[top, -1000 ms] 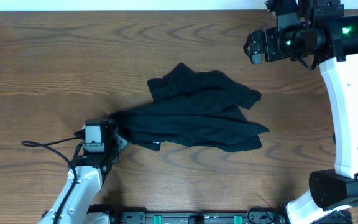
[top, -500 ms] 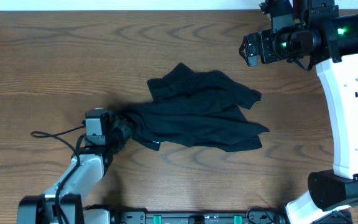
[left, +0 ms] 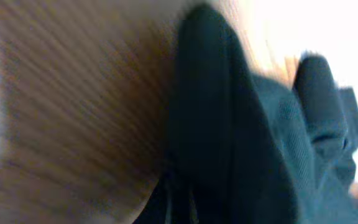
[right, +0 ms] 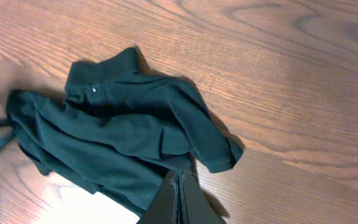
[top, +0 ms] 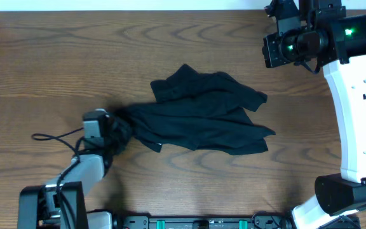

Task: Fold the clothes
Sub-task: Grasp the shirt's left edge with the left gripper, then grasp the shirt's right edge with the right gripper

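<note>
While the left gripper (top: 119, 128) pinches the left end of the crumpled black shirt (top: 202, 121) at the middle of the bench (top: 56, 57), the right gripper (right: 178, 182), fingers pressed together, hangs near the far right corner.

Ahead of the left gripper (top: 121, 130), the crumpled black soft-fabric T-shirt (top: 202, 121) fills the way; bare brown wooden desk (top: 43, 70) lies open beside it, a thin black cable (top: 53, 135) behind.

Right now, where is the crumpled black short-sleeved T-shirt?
In the overhead view the black short-sleeved T-shirt lies crumpled near the middle of the wooden table, its left end bunched in the left gripper, far from the right gripper.
</note>
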Controlling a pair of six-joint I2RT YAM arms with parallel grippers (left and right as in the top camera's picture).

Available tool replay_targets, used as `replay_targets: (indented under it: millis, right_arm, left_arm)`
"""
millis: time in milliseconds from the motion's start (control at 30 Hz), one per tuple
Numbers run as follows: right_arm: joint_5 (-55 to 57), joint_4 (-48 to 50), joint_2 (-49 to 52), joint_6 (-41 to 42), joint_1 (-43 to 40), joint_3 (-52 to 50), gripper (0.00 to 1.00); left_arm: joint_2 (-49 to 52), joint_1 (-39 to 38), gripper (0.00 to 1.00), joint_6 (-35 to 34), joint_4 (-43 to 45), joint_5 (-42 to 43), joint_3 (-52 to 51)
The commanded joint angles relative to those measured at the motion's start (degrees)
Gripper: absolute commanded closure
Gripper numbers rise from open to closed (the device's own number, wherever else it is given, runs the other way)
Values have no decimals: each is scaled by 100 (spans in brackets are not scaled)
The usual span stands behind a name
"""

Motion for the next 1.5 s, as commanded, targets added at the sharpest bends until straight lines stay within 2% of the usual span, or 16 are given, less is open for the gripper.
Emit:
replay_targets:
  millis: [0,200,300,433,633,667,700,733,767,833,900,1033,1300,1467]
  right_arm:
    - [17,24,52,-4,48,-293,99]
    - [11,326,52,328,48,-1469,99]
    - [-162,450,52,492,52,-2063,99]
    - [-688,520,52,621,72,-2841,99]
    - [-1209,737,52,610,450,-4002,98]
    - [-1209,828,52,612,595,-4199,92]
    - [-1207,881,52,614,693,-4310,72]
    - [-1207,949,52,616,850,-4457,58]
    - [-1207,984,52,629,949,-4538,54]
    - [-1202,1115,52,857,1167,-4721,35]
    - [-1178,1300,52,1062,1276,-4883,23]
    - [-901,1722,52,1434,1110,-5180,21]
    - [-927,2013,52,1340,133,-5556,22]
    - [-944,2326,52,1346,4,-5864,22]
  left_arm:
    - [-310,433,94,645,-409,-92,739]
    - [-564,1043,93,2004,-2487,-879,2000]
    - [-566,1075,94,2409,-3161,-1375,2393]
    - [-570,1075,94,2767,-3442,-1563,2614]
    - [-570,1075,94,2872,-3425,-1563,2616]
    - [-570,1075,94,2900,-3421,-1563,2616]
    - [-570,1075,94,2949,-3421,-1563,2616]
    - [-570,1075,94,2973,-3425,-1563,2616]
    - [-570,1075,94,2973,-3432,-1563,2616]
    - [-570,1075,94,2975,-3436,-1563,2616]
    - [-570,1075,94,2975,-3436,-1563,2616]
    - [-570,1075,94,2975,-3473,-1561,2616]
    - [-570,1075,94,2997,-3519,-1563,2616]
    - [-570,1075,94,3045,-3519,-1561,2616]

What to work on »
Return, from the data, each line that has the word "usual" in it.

Solved exercise »
The usual span stands behind a name
Motion for the next 1.5 s, as commanded, targets added at the sharpest bends until straight lines stay within 2% of the usual span, or 16 are given, less is open for the gripper.

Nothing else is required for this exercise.